Because of the enormous influence of Western governments, and because of their importance as major parts of the global defense of human rights, this official hypocrisy has substantially harmed the human rights cause.  It diminishes the persuasive power of these governments when they do rise on behalf of human rights, as it undermines the effective strength of the international standards that they transgress.  That these human rights compromises are unnecessary—that they undermine rather than advance the campaign against terrorism—makes the behavior of the major Western powers all the more tragic.  There is an urgent need for enlightened leadership—for governmental leaders who still embrace human rights to stand up, reject this misguided approach to fighting terrorism, and reaffirm that even in the face of a serious security threat respect for human rights is good for all. 
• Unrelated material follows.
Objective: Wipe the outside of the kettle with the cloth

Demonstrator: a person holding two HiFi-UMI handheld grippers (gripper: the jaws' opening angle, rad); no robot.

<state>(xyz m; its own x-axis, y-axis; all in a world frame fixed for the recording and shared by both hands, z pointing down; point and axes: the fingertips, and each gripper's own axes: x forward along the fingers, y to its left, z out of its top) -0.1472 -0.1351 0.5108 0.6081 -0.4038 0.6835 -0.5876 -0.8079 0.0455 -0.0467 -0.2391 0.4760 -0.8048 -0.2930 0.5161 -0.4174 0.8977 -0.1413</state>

Washington’s role in the ongoing degradation of human rights leadership is especially dangerous.  Now that responsibility for the use of torture and inhumane treatment can no longer credibly be passed off to misadventures by low-level soldiers on the night shift, it is time for the Bush administration to acknowledge the wrongfulness of its interrogation policies and to embrace respect for human rights as a moral, legal, and pragmatic imperative.  Pressure will be needed, both from the citizens of the United States and from friends and allies around the world.  For the good of the human rights cause, and for the security of those at risk of terrorist strikes, reevaluation and reversal of Washington’s shameful policies are essential.